**ACTIVITY:** Start at the line in the entries below that contains "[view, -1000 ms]", stop at the line that contains "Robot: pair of", and output exactly the lines in that span, both ends included.

**TASK DATA:**
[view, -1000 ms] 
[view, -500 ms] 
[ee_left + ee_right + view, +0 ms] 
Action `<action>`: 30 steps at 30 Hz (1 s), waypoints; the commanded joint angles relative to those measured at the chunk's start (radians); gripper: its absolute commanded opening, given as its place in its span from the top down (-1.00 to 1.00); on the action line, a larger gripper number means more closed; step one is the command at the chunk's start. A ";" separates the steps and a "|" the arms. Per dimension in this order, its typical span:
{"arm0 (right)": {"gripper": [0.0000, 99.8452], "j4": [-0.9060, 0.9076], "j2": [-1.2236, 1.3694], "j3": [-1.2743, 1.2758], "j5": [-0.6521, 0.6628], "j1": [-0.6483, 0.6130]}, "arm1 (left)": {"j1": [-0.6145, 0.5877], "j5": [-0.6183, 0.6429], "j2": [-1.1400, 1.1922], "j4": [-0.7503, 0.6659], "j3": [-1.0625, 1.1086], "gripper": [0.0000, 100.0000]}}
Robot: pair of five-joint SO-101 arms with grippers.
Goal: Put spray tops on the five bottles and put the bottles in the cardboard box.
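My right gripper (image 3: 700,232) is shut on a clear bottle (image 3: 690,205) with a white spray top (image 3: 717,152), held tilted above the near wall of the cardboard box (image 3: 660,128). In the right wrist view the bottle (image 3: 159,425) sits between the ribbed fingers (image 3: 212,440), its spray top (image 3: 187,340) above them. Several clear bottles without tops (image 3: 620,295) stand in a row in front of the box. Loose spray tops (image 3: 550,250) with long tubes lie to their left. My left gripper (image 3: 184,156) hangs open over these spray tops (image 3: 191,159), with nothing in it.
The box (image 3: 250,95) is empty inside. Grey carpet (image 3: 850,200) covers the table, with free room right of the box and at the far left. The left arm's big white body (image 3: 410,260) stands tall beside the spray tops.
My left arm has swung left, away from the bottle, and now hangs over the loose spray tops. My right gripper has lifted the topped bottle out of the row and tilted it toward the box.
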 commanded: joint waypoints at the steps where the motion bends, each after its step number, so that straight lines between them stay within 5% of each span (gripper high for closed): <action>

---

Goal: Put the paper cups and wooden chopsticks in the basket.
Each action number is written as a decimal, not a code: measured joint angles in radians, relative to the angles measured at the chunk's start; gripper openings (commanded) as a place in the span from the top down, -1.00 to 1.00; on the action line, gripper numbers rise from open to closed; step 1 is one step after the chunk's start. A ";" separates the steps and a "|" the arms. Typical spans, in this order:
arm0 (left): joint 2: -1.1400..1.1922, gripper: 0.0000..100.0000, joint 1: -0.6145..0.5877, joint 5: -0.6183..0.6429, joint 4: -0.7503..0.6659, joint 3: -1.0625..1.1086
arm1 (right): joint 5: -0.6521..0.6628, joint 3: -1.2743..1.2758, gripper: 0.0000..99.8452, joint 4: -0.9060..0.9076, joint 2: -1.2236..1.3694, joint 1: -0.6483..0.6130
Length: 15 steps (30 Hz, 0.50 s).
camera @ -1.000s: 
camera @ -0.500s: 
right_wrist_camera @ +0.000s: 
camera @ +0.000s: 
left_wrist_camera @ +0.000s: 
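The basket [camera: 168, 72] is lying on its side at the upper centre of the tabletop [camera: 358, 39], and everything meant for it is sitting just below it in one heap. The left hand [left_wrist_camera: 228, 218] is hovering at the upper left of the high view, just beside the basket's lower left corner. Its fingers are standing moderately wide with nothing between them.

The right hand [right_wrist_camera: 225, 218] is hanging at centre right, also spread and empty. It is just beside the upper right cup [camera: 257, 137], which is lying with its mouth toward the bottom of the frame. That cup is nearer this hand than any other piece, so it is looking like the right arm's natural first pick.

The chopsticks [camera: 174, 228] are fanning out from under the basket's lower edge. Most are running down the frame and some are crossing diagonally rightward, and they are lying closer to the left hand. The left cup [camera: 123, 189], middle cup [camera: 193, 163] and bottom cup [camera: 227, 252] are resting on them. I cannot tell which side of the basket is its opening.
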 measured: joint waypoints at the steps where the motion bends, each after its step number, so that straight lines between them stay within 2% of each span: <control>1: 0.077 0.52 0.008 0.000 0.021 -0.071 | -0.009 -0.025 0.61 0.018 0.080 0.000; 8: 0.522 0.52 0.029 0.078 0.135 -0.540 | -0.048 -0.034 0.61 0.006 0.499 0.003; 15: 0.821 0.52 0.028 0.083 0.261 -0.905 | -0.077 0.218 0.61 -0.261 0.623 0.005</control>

**YOUR SOLUTION:**
[view, -1000 ms] 
[view, -500 ms] 
[ee_left + ee_right + view, +0 ms] 
Action `<action>`: 30 steps at 30 Hz (1 s), waypoints; the commanded joint angles relative to those measured at the chunk's start (radians); gripper: its absolute commanded opening, given as its place in its span from the top down (-1.00 to 1.00); on the action line, a larger gripper number means more closed; step one is the command at the chunk's start. A ";" separates the steps and a "|" the arms. Per dimension in this order, its typical span:
{"arm0 (right)": {"gripper": [0.0000, 99.8452], "j4": [-0.9060, 0.9076], "j2": [-1.2236, 1.3694], "j3": [-1.2743, 1.2758], "j5": [-0.6521, 0.6628], "j1": [-0.6483, 0.6130]}, "arm1 (left)": {"j1": [-0.6145, 0.5877], "j5": [-0.6183, 0.6429], "j2": [-1.1400, 1.1922], "j4": [-0.7503, 0.6659], "j3": [-1.0625, 1.1086], "gripper": [0.0000, 100.0000]}}
Robot: pair of five-joint SO-101 arms with grippers.

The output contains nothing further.